**Exercise**
Your copy should hold the lines below from the first through the one that contains "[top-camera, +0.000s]", each retyped exactly, and no pictures.

*** Provided material Section Begins ***

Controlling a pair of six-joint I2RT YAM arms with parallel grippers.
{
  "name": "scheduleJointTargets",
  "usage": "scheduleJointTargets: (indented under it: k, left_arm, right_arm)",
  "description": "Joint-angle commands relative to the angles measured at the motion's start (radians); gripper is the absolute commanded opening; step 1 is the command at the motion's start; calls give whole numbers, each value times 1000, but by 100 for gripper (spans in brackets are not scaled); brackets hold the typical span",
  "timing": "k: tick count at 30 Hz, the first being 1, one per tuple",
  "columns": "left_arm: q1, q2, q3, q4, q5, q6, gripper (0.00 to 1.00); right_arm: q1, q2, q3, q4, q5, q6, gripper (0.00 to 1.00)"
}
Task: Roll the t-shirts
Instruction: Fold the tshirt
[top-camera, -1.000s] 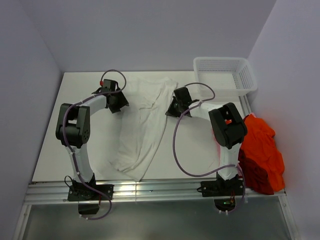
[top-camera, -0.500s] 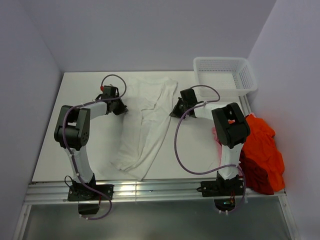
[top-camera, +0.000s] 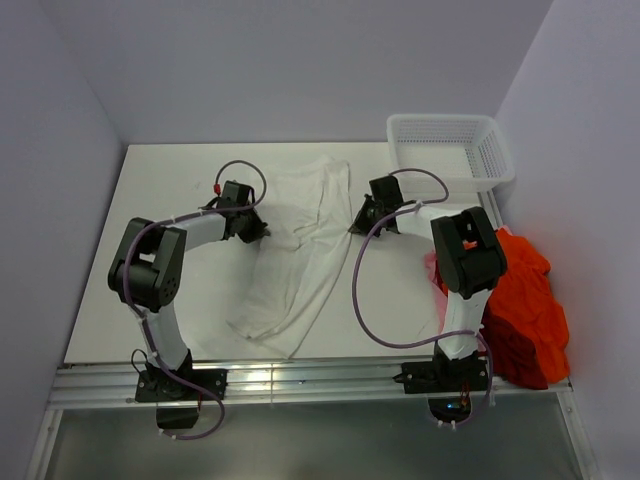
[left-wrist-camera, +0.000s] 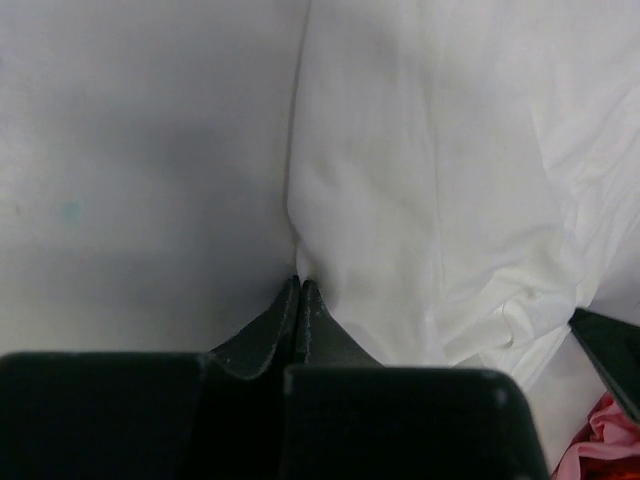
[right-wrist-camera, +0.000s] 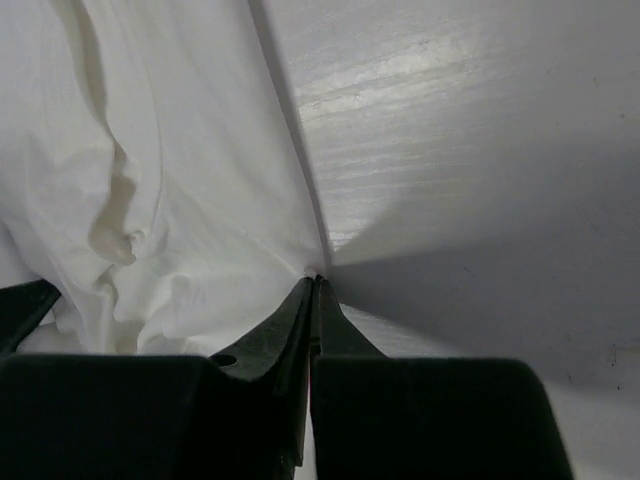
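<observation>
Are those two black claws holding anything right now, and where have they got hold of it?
Both pinch the crumpled white cloth t-shirt: left gripper on its left-hand edge, right gripper on its right-hand edge.

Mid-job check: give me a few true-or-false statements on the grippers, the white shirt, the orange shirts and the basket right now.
1. The left gripper and the right gripper are each shut on an edge of the white t-shirt. True.
2. The white t-shirt is rolled into a tight bundle. False: it lies unrolled along the table.
3. The orange-red shirts sit in the basket. False: they are heaped beside the right arm, outside the basket.
4. The basket stands at the table's far right corner. True.
</observation>
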Motion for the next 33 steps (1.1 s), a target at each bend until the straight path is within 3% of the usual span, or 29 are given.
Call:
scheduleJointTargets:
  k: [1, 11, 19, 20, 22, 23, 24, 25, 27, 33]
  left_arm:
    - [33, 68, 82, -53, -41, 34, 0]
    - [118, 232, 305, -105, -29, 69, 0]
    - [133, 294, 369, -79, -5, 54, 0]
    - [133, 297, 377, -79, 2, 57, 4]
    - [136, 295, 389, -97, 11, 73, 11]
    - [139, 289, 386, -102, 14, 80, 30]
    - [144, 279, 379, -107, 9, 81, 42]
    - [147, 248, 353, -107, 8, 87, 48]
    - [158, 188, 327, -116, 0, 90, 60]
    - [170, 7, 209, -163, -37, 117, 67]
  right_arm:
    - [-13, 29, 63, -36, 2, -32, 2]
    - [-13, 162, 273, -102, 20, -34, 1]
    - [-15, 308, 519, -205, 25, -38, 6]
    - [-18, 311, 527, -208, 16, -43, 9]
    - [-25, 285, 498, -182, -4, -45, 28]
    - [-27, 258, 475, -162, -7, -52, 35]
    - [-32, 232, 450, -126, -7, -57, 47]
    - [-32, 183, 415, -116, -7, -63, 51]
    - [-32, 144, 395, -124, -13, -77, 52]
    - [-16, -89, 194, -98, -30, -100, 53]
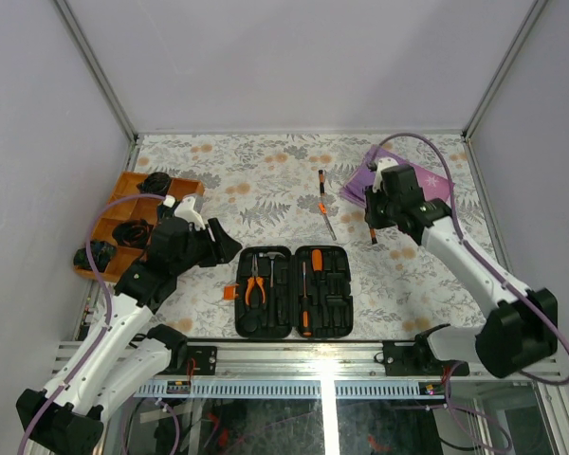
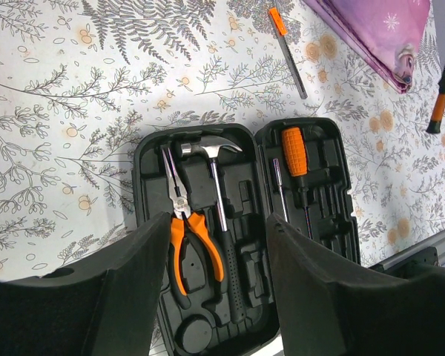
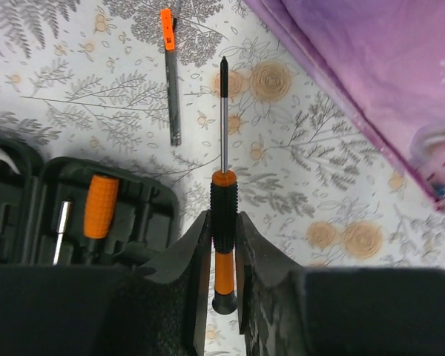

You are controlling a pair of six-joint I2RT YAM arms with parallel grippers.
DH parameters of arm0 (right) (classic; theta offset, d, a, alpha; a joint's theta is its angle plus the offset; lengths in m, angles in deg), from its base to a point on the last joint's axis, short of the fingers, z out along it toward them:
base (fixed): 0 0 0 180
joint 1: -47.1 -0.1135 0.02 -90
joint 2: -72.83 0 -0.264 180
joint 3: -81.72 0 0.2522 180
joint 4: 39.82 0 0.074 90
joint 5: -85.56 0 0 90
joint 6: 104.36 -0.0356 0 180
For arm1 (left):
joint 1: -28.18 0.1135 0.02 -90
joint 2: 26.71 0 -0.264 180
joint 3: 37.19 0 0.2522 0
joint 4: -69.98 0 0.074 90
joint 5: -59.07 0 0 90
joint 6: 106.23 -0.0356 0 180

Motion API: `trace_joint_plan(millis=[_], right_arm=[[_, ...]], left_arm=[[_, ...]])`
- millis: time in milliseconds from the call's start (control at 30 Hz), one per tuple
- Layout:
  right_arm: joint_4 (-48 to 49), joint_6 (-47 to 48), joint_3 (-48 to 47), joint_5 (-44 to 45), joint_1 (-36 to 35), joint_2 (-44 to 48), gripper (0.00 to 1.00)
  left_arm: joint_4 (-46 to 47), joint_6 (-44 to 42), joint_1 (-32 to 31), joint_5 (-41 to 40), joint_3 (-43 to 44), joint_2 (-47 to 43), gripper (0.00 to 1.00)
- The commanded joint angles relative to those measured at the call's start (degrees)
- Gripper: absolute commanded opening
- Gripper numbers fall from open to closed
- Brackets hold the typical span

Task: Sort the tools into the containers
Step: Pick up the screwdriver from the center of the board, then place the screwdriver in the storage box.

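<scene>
The black tool case point(image 1: 334, 303) lies open at the near middle of the table. In it lie orange-handled pliers point(image 2: 185, 222), a hammer point(image 2: 215, 178) and an orange-handled screwdriver point(image 2: 294, 150). My left gripper point(image 2: 219, 245) is open and empty, above the case's left half. My right gripper point(image 3: 223, 222) is shut on a slim black-and-orange screwdriver point(image 3: 223, 200), held above the table right of the case, its tip pointing away. It also shows in the top view point(image 1: 373, 227). A thin loose tool with an orange end point(image 1: 324, 204) lies on the table behind the case.
An orange divided tray point(image 1: 123, 190) with black coiled lumps stands at the left. A purple cloth bag point(image 1: 403, 175) lies at the back right. A metal rail point(image 1: 322, 355) runs along the near edge.
</scene>
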Motion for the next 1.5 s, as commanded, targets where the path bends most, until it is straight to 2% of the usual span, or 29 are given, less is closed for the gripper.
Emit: trace_joint_plan(millis=[0,233,500,933,1267,1467], right_arm=[[9.2,-10.6,6.7,-0.5,-1.1,9.5,0.00],[9.6,-19.6,13.5,4.5,-7.7,19.4,0.00],[8.8,-34.0,20.5,9.1,-16.4,24.9,0.00],[7.4,-46.1,25.1,14.0,-30.3,21.1,0.00],[7.2,-50.8,27.2,15.0,-35.9,17.2,0.00],[5.1,-53.9,29.8,16.9,-38.4,17.9,0.00]], left_arm=[[2.9,0.9,-0.3,0.3,-0.3,0.1,0.54],[2.1,1.3,-0.4,0.5,0.2,1.7,0.54],[1.9,1.7,-0.4,0.6,0.1,1.4,0.55],[1.1,1.4,-0.5,2.0,0.5,2.1,0.55],[1.0,1.2,-0.6,1.3,0.6,2.6,0.56],[1.1,1.1,-0.7,1.5,0.7,3.4,0.56]])
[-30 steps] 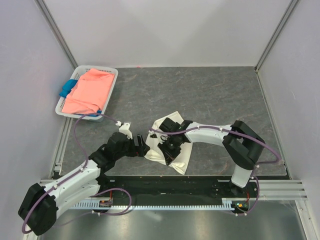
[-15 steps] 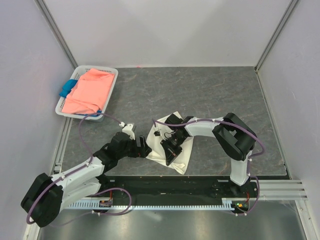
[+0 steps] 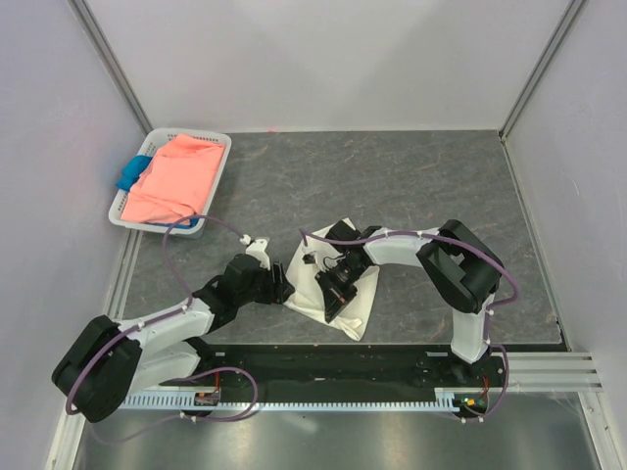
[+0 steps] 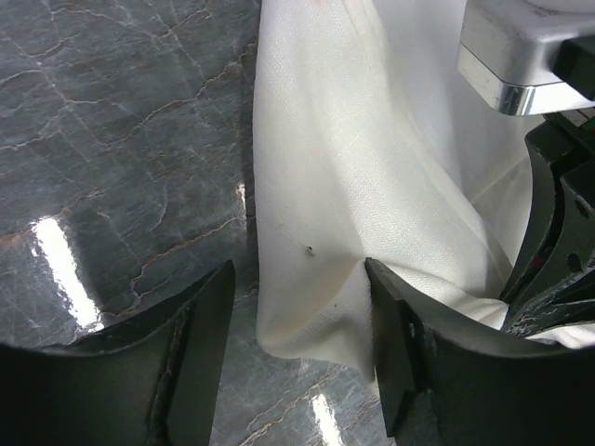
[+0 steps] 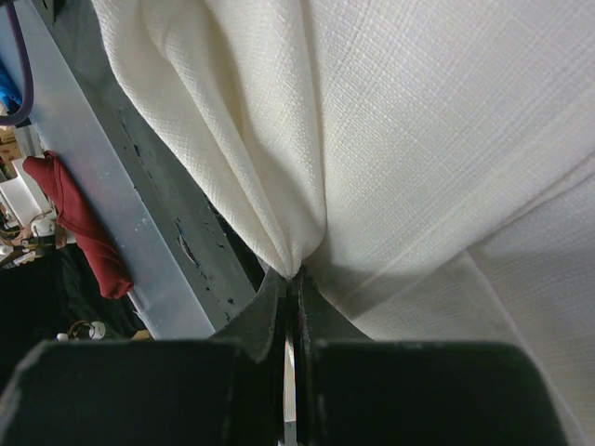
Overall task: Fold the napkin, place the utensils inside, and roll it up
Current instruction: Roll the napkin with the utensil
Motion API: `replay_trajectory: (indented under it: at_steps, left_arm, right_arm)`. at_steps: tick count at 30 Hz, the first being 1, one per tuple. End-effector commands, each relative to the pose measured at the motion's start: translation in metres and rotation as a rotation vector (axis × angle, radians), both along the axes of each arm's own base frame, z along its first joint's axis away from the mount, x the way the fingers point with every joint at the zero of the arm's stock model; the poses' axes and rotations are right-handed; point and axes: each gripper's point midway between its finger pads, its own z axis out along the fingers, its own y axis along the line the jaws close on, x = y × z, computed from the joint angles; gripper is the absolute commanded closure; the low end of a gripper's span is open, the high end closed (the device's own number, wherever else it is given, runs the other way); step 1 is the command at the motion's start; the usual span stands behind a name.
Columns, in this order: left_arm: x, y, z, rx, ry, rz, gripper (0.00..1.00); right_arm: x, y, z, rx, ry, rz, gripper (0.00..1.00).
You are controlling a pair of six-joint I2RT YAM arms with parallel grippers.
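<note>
One napkin [image 3: 366,300]: off-white cloth, rumpled, lying on the counter [image 3: 421,186] at near-centre, close to the near edge, between both end effectors.
Napkin folds, left wrist view: rounded fold hanging along the left edge, its bottom touching the counter, cloth rising toward the other arm.
Napkin folds, right wrist view: pleats fanning out from a single pinched spot, weave clearly visible.
Right end effector [image 3: 334,290]: pressed together, pinching a gather of napkin between the fingertips; positioned over the middle of the cloth, arm bent back toward the bases.
Left end effector [image 3: 283,290]: spread, fingers [image 4: 206,362] either side of the left-edge fold; one finger against the cloth, the other over bare counter and clear of it; nothing clamped.
Counter surface: dark grey, marbled, glossy, glare patches beside the left fingers.
Basket [image 3: 221,147]: white, far-left corner, well apart from the napkin.
Basket contents: salmon-pink cloth [image 3: 176,181] heaped inside, blue cloth [image 3: 131,174] poking out on its left side.
</note>
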Motion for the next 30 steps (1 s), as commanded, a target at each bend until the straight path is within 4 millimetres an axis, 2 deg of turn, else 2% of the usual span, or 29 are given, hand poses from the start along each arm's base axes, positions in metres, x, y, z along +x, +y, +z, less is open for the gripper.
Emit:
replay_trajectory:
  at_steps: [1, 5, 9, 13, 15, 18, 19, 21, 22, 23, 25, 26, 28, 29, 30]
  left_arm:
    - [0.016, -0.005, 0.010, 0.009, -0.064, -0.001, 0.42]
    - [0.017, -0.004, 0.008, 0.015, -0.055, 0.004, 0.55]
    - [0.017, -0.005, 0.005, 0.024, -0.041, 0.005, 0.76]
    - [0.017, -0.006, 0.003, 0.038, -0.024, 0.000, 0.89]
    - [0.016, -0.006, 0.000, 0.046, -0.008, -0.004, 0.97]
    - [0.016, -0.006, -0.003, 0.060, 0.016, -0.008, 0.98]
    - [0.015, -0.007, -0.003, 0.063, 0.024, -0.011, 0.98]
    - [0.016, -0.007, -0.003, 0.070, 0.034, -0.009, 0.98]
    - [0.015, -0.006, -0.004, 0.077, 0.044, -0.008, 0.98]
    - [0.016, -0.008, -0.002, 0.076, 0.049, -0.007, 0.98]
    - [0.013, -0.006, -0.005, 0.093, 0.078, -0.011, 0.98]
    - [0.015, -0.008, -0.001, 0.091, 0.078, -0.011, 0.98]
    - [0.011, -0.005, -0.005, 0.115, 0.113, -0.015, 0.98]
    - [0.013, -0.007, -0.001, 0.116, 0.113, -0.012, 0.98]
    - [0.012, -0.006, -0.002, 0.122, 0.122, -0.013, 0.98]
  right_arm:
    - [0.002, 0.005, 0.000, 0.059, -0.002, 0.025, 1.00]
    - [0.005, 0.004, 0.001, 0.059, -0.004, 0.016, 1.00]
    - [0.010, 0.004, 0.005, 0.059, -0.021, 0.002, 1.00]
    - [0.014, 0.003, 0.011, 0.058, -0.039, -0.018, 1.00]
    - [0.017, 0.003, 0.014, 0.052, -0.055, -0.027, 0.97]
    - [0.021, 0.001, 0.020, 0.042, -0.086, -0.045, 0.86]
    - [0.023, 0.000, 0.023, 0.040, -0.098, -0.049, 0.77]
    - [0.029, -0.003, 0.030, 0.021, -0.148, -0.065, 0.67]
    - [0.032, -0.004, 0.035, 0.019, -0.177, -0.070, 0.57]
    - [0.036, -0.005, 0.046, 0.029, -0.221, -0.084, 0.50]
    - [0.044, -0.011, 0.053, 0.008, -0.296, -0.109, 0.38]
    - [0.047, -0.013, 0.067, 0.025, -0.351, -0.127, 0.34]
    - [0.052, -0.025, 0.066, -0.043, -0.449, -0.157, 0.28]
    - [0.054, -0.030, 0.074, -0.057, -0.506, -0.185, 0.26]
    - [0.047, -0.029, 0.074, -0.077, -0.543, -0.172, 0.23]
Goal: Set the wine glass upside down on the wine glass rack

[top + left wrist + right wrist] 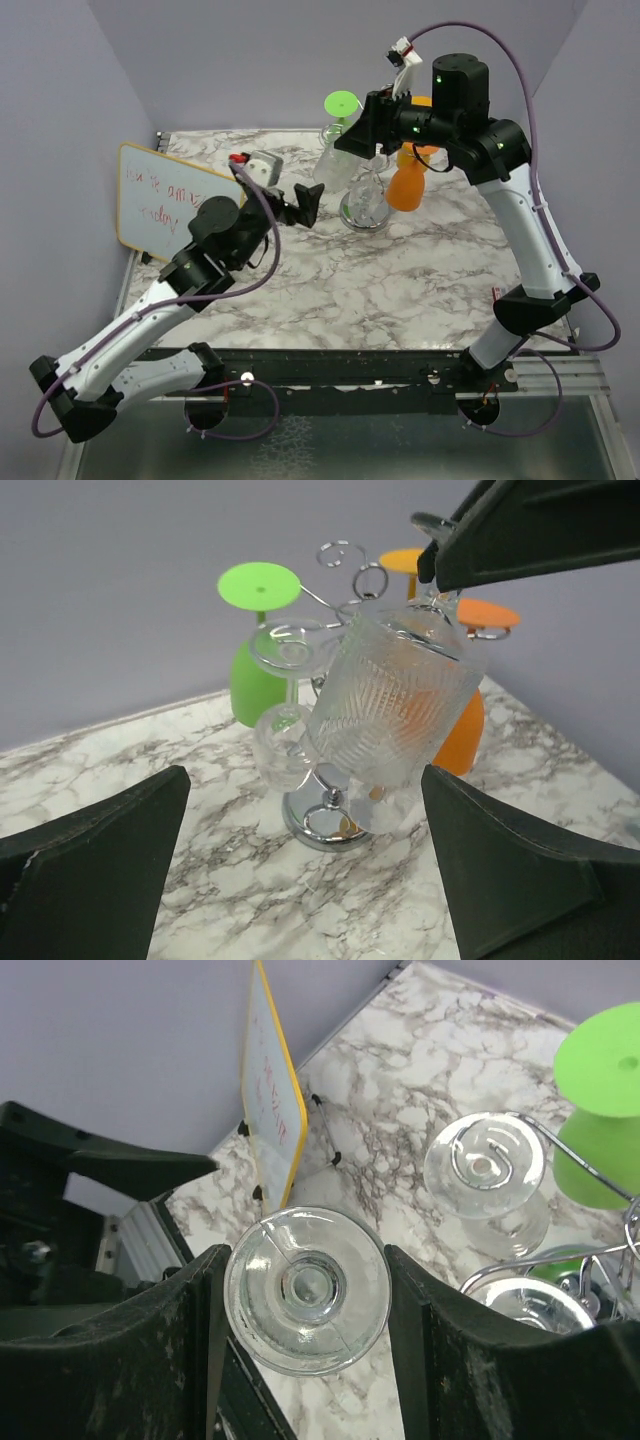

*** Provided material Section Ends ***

**Reply to the task**
Controlling a pair of six-joint I2RT YAM arms with parallel grippers.
{
  "name": "scheduleJointTargets",
  "usage": "scheduleJointTargets: (indented under it: k, left_arm, right_arm)",
  "description": "Joint-angle commands relative to the angles measured at the motion's start (radians); gripper is the absolute commanded opening; step 1 is the command at the motion's start; calls give whole numbers, each value times 1000, but by 100 for gripper (spans in brackets are not scaled); brackets hold the typical span",
  "timing": "k: tick count at 30 Hz, the first being 1, one per tuple",
  "columns": "left_arm: q1, q2, q3, q4, q5, q6, gripper (0.00 to 1.00); right_arm: q1, q2, q3, q4, q5, q6, gripper (0.00 to 1.00)"
}
Task: Roll the t-shirts
Instruction: Fold the tshirt
[top-camera, -1.000s] 
[top-camera, -0.500s] 
[top-camera, +0.000s] 

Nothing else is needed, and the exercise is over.